Quanto poi allo specifico contenuto positivo dell’anticomunismo, esso consiste precisamente nell’opposizione – spesso istintiva e irriflessa – a tutto questo. E cioè nell’opzione per la naturalità politica e sociale: libertà fondata sul primato della persona rispetto allo Stato e alla stessa società, e quindi sui suoi diritti naturali, da quello alla vita a quello alla proprietà e alla libertà economica; centralità della famiglia naturale e del suo diritto all’educazione della prole secondo le proprie convinzioni; il ruolo dello Stato come strumento sussidiario al servizio della persona e della società articolata nei corpi intermedi – di cui riconosce i diritti a sé anteriori –, che favorisce la solidarietà sociale soprattutto garantendo la sicurezza e l’ordine, l’efficienza e la riduzione dell’invadenza della pubblica amministrazione, e aiutando in via sussidiaria i deboli; il ruolo pubblico della religione, soprattutto, ma non in modo esclusivo, di quella maggioritaria nella nazione, che pur nella rigorosa distinzione di ruoli e funzioni non faccia mancare il suo contributo nel discorso pubblico per illuminare le coscienze, diffondere l’amore per le virtù sociali e rendere riconoscibile la verità sull’uomo.

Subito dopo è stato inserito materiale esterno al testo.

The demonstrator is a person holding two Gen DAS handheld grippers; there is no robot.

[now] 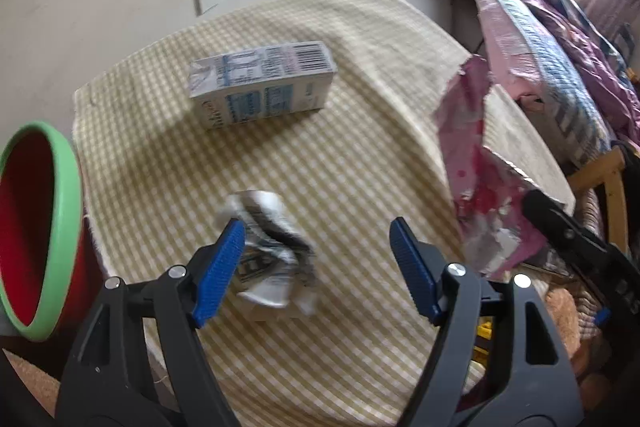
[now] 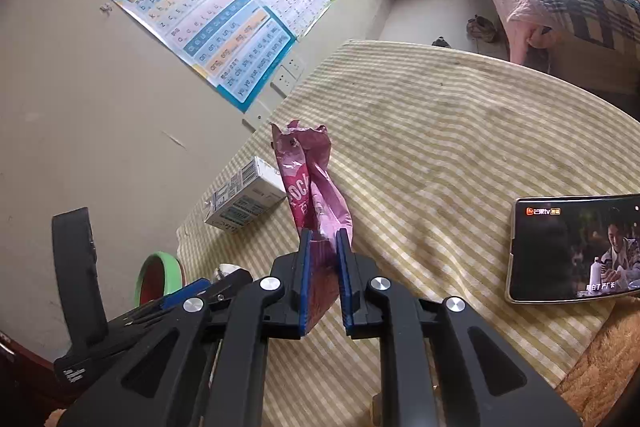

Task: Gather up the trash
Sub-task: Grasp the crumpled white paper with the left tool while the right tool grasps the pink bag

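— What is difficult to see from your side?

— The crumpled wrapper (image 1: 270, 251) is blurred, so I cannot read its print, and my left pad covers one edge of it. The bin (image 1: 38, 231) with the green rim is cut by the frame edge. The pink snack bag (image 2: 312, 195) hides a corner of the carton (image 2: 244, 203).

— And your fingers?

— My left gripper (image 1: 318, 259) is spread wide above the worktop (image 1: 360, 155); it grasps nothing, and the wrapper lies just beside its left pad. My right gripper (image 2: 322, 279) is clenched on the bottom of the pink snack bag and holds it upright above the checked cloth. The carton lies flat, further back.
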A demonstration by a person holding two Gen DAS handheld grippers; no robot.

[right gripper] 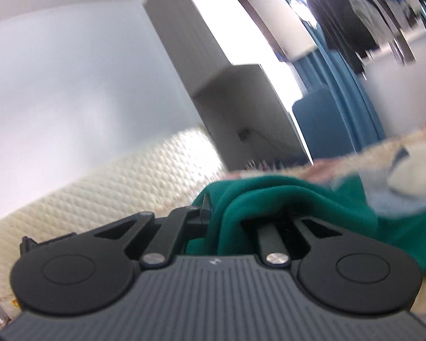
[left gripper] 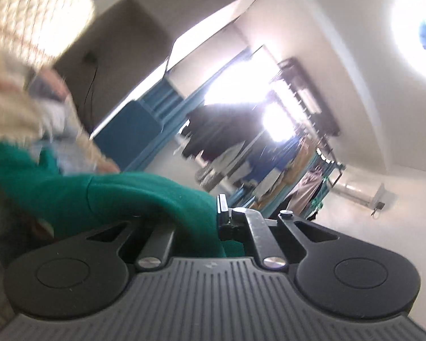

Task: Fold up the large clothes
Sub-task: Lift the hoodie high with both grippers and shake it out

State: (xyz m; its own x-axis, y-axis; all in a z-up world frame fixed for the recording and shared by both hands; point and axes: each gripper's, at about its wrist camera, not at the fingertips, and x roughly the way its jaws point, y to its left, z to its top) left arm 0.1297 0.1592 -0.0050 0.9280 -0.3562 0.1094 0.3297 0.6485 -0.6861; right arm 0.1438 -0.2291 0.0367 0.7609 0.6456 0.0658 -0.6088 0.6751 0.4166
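Note:
A green garment (left gripper: pixel 122 199) fills the lower left of the left wrist view and drapes over my left gripper (left gripper: pixel 210 216), which is shut on its fabric; the left finger is hidden under the cloth. In the right wrist view the same green garment (right gripper: pixel 284 199) bunches between the fingers of my right gripper (right gripper: pixel 227 216), which is shut on it; the right finger is covered by cloth. Both views are tilted up and blurred.
A cream quilted headboard (right gripper: pixel 113 187) and pale bedding (left gripper: pixel 20 113) lie behind the garment. A rack of hanging clothes (left gripper: pixel 298 170) stands by a bright window with blue curtains (left gripper: pixel 159 105). A ceiling lamp (left gripper: pixel 423 37) glares at the top right.

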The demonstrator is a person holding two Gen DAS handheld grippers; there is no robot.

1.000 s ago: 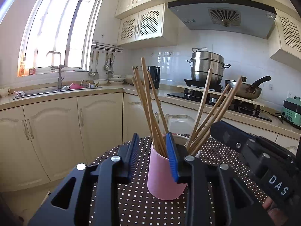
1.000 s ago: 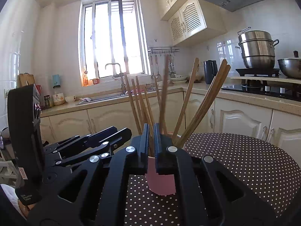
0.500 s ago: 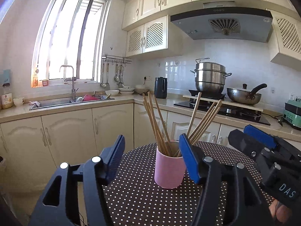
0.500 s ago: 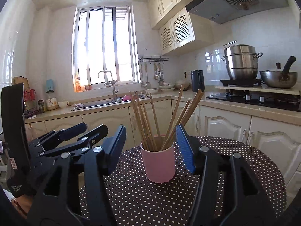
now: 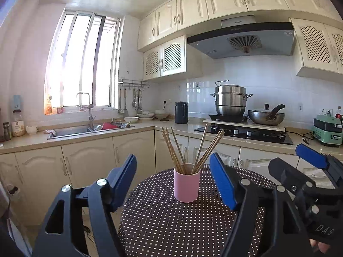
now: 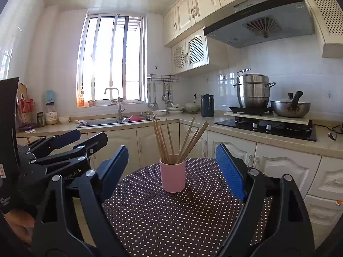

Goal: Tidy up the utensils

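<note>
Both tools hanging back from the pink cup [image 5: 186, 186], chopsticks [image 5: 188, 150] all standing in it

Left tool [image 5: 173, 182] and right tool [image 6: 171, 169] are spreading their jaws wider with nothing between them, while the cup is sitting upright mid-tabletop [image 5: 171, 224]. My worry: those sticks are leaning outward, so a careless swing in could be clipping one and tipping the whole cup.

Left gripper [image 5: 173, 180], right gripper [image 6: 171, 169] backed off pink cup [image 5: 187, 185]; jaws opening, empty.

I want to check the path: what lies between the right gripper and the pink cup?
Only bare dotted tablecloth, in the right wrist view, between right gripper and pink cup.
</note>
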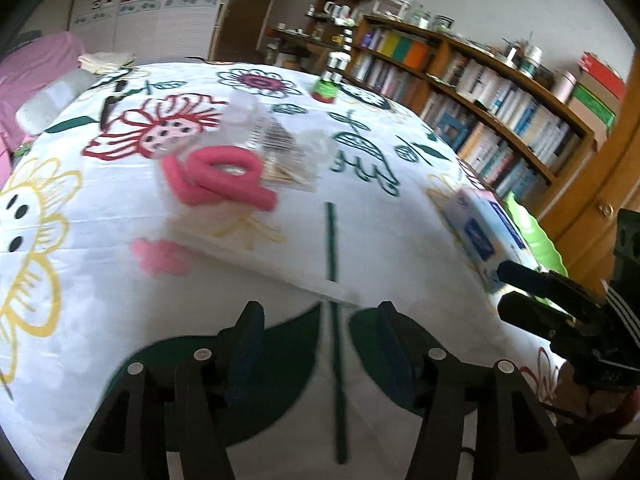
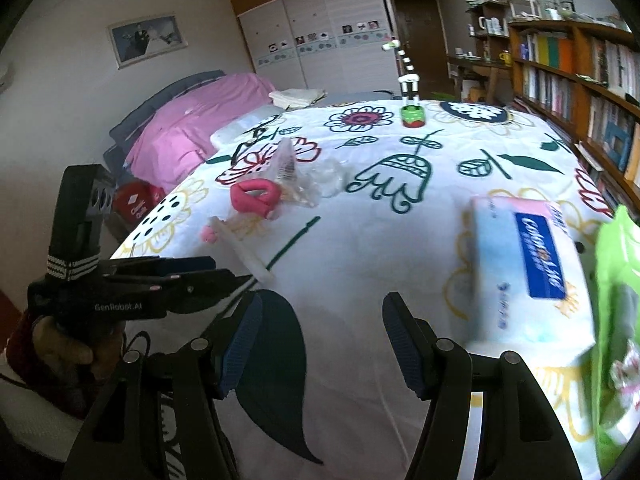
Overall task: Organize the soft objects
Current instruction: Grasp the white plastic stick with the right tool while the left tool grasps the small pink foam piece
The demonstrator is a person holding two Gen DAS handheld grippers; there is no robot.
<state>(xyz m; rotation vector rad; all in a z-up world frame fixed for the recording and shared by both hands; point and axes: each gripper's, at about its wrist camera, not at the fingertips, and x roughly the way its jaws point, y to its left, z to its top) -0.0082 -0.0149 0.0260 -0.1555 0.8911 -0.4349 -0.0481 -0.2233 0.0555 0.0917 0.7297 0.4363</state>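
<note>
Left gripper (image 1: 320,344) hangs over the quilt (image 1: 360,220), jaws apart, nothing between them. Right gripper (image 2: 320,344) likewise gaping and empty. Pink foam roll (image 1: 218,178) lies at eleven o'clock; tissue pack (image 2: 528,272) at two.

Home bedroom. A bed (image 2: 192,120) under a pink cover is sitting by a wardrobe (image 2: 320,36). Packed bookshelves (image 1: 480,92) are lining the wall.
</note>
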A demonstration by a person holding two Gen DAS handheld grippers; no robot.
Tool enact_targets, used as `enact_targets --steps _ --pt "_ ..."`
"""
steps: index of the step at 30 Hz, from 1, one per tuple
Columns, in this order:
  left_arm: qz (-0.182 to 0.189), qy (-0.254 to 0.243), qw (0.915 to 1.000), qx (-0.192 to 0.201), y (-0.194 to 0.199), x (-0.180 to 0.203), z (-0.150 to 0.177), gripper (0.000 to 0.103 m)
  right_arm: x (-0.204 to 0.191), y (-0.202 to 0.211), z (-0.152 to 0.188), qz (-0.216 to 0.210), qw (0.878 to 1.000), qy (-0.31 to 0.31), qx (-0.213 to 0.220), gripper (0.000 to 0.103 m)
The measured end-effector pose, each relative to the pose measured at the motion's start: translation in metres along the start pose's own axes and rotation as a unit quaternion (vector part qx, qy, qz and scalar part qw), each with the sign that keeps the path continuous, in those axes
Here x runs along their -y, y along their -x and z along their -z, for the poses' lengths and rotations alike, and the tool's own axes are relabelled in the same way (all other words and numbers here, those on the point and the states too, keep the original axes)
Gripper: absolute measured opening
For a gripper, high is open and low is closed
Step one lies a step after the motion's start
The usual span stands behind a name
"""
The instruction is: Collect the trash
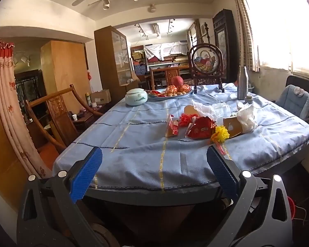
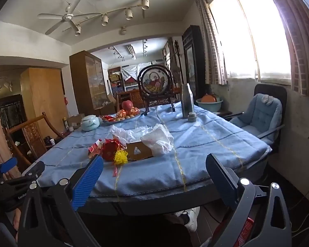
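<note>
Left wrist view: left gripper (image 1: 154, 164) gapes wide and empty at the near edge of the blue-clothed table (image 1: 134, 135); a trash cluster, red crumpled wrapper (image 1: 200, 130), yellow ribbon pom-pom (image 1: 220, 134) and white plastic bag (image 1: 246, 117), lies ahead to its right. Right gripper (image 2: 154, 171), equally wide and empty, faces the same heap; nothing stands between.

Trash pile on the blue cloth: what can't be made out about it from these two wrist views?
- Cardboard piece, right wrist: its back is hidden behind its own front.
- Red wrapper, left wrist: print too small to read.
- White plastic bag, both views: contents hidden by crumpled film.
</note>
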State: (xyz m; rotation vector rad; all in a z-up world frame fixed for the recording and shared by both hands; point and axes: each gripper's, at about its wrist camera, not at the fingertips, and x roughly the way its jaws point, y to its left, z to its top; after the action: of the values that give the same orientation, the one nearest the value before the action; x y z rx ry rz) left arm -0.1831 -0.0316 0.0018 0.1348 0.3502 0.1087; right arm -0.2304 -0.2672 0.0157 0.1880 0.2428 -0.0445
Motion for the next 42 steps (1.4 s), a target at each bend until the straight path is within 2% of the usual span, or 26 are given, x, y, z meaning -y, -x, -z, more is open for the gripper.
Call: enact_targets --steps 11,42 --pt "-0.002 0.003 0.9999 0.013 0.015 -0.003 -0.001 0.097 -0.002 0.022 -0.001 0.001 1.000 -0.001 0.028 0.098" --pt "-0.003 0.002 0.9999 0.015 0.019 -0.004 -0.001 0.097 -0.005 0.032 -0.009 -0.007 0.999 -0.003 0.031 0.098"
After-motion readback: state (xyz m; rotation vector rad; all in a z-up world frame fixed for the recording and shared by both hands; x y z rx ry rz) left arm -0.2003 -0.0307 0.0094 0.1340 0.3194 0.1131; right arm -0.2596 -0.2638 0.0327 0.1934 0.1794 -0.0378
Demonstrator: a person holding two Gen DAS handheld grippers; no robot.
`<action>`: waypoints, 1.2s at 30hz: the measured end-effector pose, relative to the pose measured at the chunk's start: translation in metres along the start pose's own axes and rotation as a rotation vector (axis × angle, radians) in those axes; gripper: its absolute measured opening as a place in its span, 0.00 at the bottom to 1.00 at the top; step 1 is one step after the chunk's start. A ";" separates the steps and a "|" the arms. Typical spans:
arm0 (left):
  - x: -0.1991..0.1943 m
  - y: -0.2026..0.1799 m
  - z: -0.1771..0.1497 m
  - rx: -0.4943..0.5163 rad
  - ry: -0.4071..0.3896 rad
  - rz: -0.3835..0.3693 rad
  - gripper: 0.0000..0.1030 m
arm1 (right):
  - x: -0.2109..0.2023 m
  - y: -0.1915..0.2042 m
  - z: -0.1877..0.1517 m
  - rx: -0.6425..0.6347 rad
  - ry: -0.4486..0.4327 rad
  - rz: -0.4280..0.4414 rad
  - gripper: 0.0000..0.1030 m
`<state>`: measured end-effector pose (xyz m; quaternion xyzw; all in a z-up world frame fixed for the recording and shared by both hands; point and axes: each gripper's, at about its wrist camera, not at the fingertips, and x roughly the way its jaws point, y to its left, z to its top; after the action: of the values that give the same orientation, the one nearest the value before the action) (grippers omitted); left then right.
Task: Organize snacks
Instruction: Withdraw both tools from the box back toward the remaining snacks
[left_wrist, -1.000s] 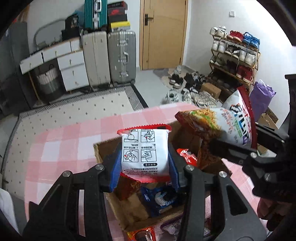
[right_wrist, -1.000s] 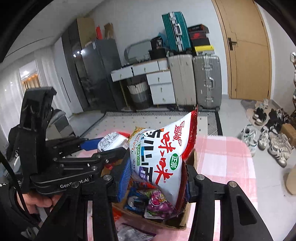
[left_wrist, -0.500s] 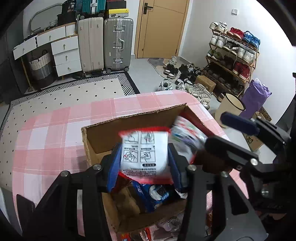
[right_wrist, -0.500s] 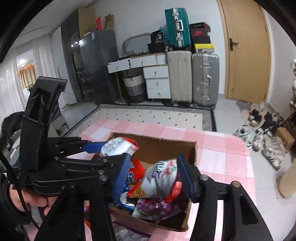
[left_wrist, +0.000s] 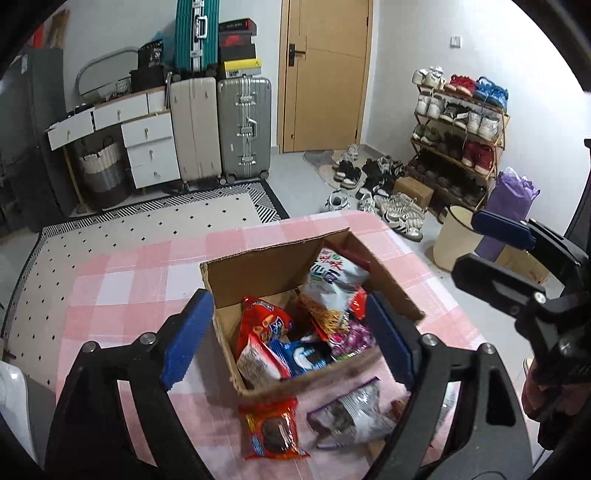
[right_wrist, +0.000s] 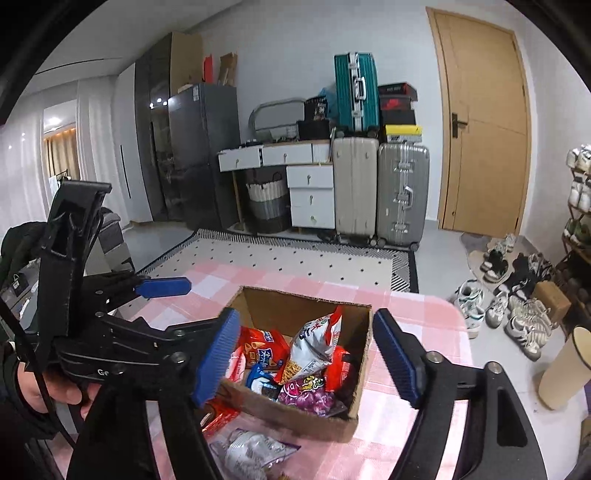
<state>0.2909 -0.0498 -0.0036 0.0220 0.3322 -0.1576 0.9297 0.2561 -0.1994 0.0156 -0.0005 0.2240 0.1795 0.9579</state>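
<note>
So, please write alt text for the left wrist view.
Open left tongs hover above a cardboard box full of snack packets on a pink checked table; two more packets lie before the box.

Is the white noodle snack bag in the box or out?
In: the white noodle snack bag leans inside the cardboard box, atop other packets.

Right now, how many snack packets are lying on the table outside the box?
2 clearly: a red packet and a purple-edged silver packet, both just in front of the cardboard box. Another may be hidden behind the tongs.
</note>
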 end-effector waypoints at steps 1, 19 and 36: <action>-0.014 -0.002 -0.003 -0.003 -0.009 -0.005 0.84 | -0.010 0.001 -0.001 0.002 -0.010 0.003 0.77; -0.175 -0.024 -0.072 -0.046 -0.217 0.017 1.00 | -0.163 0.028 -0.062 0.037 -0.151 -0.001 0.97; -0.157 -0.021 -0.165 -0.137 -0.164 0.028 0.99 | -0.157 0.022 -0.165 0.153 -0.026 0.030 1.00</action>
<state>0.0695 -0.0025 -0.0324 -0.0498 0.2646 -0.1229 0.9552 0.0469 -0.2465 -0.0634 0.0784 0.2244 0.1760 0.9553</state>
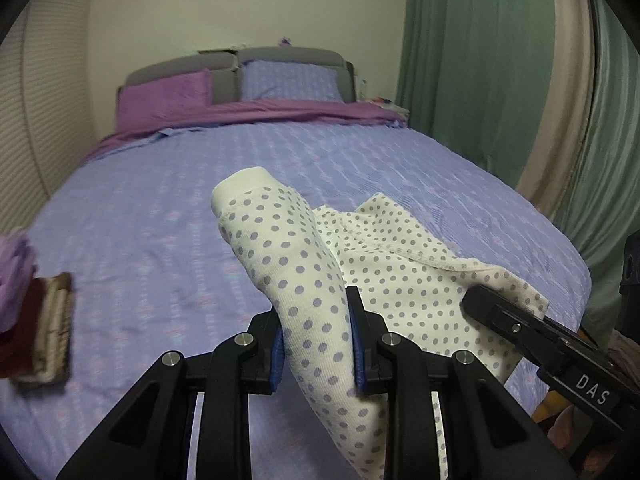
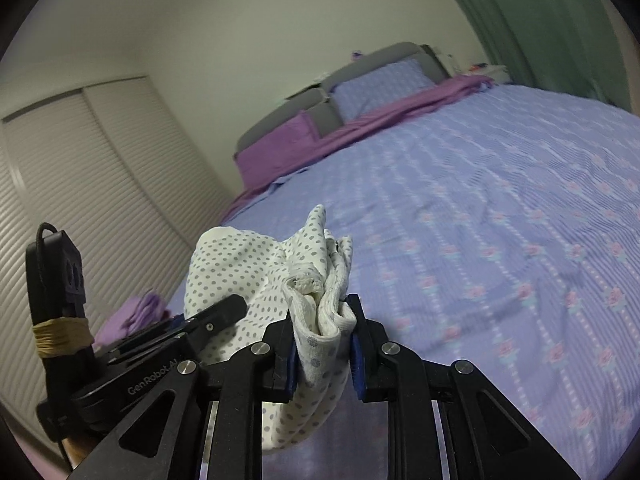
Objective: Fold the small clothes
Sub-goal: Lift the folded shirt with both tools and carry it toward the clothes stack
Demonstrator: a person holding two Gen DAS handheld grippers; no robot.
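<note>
Both grippers are holding one small white cotton garment w/ grey polka dots (image 1: 296,264) above the lilac floral bedspread (image 1: 160,208): left gripper (image 1: 318,344) is clamping a cuffed leg, right gripper (image 2: 323,344) is pinching a bunched edge; folded clothes pile (image 1: 44,328) is sitting at far left

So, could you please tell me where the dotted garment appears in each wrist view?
Left wrist view: dotted garment at centre bottom, clamped in the left gripper, spreading right to the right gripper.
Right wrist view: garment left of centre at the bottom, bunched in the right gripper.
Shared landmark: grey headboard behind the pillows.
</note>
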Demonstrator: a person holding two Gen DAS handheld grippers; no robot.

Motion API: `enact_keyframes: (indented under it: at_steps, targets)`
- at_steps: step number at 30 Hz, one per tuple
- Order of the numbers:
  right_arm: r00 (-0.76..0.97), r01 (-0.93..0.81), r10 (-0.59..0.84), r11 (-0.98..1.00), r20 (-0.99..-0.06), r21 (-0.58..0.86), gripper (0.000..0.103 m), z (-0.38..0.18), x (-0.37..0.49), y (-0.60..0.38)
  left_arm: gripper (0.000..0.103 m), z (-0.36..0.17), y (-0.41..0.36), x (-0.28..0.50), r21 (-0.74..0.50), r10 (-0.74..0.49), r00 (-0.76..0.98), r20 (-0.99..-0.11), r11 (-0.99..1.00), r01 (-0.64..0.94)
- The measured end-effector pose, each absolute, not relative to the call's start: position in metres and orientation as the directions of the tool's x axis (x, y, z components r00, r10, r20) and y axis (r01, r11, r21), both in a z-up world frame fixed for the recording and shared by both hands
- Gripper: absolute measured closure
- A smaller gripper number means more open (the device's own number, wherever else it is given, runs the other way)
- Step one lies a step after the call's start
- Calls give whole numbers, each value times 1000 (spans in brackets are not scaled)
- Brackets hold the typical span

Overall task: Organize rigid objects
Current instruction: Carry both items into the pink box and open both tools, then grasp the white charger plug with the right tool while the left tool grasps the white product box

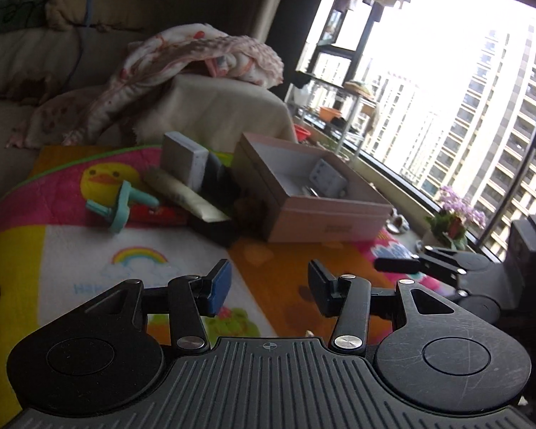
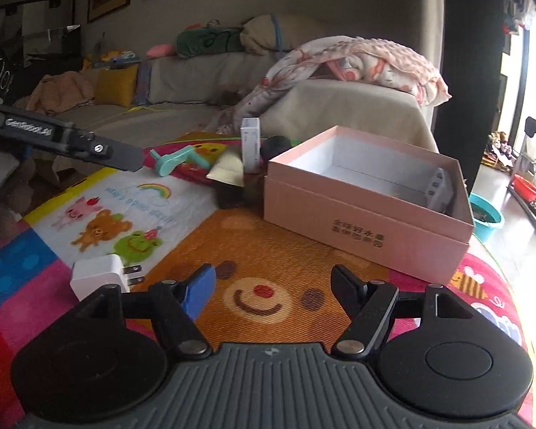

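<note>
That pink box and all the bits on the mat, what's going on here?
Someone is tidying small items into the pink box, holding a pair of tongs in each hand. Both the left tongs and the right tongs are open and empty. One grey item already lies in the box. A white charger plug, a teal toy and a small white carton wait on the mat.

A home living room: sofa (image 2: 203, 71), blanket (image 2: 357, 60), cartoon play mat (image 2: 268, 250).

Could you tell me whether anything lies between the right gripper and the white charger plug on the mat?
Nothing visible does. The white charger plug lies on the mat just left of the right gripper, whose open jaws hold nothing. The pink box sits farther off, to the right.
</note>
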State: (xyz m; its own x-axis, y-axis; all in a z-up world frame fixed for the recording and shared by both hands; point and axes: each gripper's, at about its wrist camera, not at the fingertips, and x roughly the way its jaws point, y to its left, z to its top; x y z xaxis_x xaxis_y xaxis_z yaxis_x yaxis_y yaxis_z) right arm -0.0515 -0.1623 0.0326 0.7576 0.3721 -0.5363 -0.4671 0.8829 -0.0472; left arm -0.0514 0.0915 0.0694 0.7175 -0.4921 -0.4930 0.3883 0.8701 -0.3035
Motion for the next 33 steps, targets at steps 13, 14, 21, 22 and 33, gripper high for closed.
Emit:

In questa prospettiva l’anticomunismo è più che attuale, è indispensabile. Ed è innegabile che è proprio la cifra dominante del consenso per Berlusconi e il PDL, che a loro volta non solo non se ne vergognano, ma di buon grado lo assecondano e si sforzano di mettere a proprio agio quella che è stata una «destra diffusa, in fondo non rappresentata nel sistema politico italiano, le cui radici si possono trovare […] nella frequente polemica “antimoderna”, nel rifiuto della politicizzazione della società e […] in un anticomunismo, si direbbe, “esistenziale”. È un’area che elettoralmente si sposterà sui partiti che via via le sembreranno corrispondere a questo sentire diffuso, ma sempre, in definitiva, “turandosi il naso”» (Roberto Pertici), e che forse ora nel PDL si sentirà non ospite sopportata, ma a casa sua, come le accadde nei comitati civici di Luigi Gedda.